■ **To do**
Write out exactly the lines running from the one that contains "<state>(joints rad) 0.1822" through the end of the material.

■ **Data below**
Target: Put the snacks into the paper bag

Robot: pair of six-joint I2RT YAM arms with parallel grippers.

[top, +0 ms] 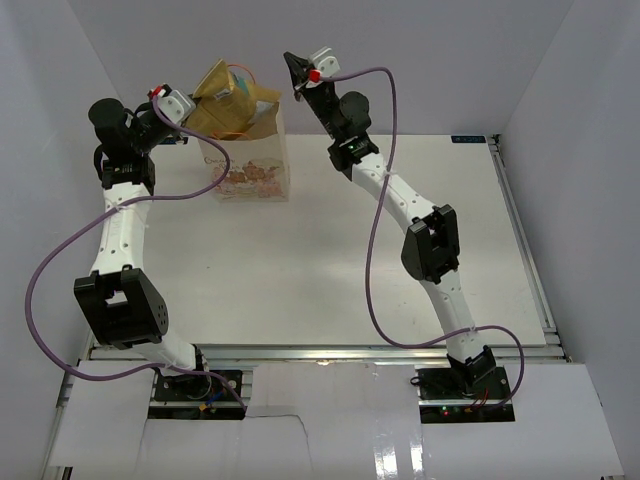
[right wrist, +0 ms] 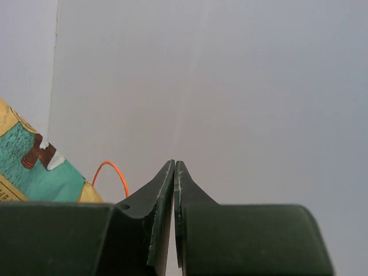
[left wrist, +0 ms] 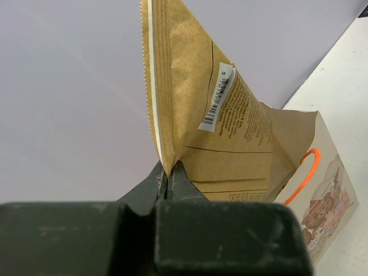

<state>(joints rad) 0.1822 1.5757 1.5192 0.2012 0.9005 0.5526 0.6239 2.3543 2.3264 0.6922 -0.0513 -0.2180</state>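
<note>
My left pincer (left wrist: pixel 168 174) is clamped tight on the serrated corner seam of the large tan crinkly pouch (left wrist: pixel 218 115). The pouch is creased kraft paper and leans half inside the mouth of the cream paper bag (top: pixel 255 168), at 11 o'clock on the table (top: pixel 300 275), hard by the back wall (top: pixel 420 60). My right pincer (right wrist: pixel 174 167) is closed on nothing, raised at the bag's 2 o'clock. Bare tabletop spreads from 3 to 6 o'clock.

Lower end of tan pouch (top: pixel 225 100) hidden inside paper bag (top: pixel 262 160); bag lettering too small.
</note>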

■ **Answer below**
<state>(joints rad) 0.1822 1.5757 1.5192 0.2012 0.9005 0.5526 0.6239 2.3543 2.3264 0.6922 -0.0513 -0.2180</state>
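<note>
My left pincer (left wrist: pixel 168 174) is clamped tight on the serrated corner seam of the large tan crinkly pouch (left wrist: pixel 218 115). The pouch is creased kraft paper and leans half inside the mouth of the cream paper bag (top: pixel 255 168), at 11 o'clock on the table (top: pixel 300 275), hard by the back wall (top: pixel 420 60). My right pincer (right wrist: pixel 174 167) is closed on nothing, raised at the bag's 2 o'clock. Bare tabletop spreads from 3 to 6 o'clock.

Lower end of tan pouch (top: pixel 225 100) hidden inside paper bag (top: pixel 262 160); bag lettering too small.
</note>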

The exercise is done, and nothing more is needed.